While Jacob dreams, he hears:
“I am the Lord, the God of Abraham your father and the God of Isaac; the land on which you lie I will give to you and to your offspring; and your offspring shall be like dust of the earth, and you shall spread abroad to the west and to the east and to the north and to the south; and all the families of the earth shall be blessed in you and your offspring. Know that I am with you and will keep you wherever you go, and will bring you back to this land; for I will not leave you until I have done what I have promised you.” ~ Genesis 28:13-15, NRSV
I am drawn to this passage because I think it offers an opportunity to preach on God’s promises, which ground us and guide us in our stewardship. There is a reminder of the covenant made with Abraham, whose descendants would be as numerous as the stars, or in this case, as much as the “dust of the earth.” There is a reminder that God is present, and that God will not forget the promises made but rather make sure that they are realized.

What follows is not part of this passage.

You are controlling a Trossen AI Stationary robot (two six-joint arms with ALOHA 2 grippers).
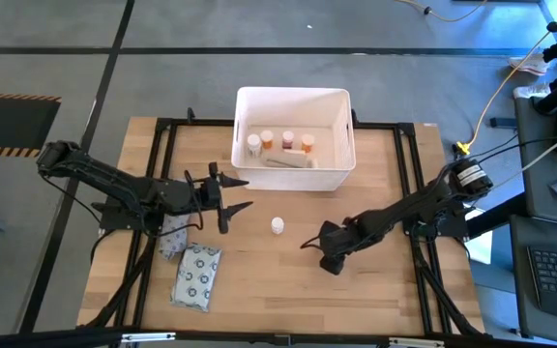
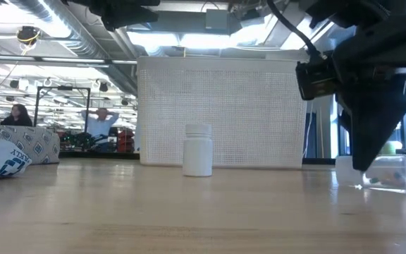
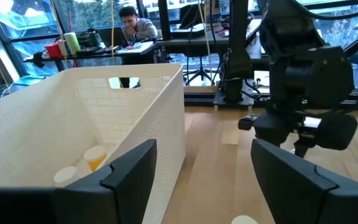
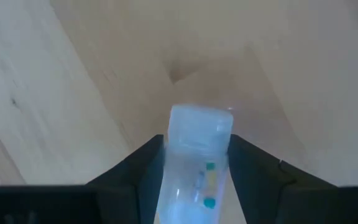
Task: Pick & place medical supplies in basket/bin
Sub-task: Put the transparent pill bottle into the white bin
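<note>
- Nearest the lens in the right wrist view, a clear plastic tube with small coloured bits inside sits between the right gripper fingers, which are clamped on it just above the wooden table; its lower end is cut off.
- Inside the white bin, capped bottles stand in a row; a pale item lying beside them is hard to identify.
- One white bottle stands alone on the table between the arms.
- A ring-patterned packet lies near the left arm; a second packet is partly hidden under it.
- People sit at desks in the room behind.
- The left gripper hovers beside the bin, fingers spread apart, empty.
</note>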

These are promises for Jacob, but also promises for us. How do we live in the knowledge of such promises? How do we respond to them?
It might be a good teaching sermon to offer up a response to these questions, especially with focus on how Jacob responded to them. This would require some more re-reading of Jacob’s story, but could be worth it for your preaching this week.
Wherever you feel led to preach, may God be with you, and may God’s promises of hope and abundance be heard through you. Amen.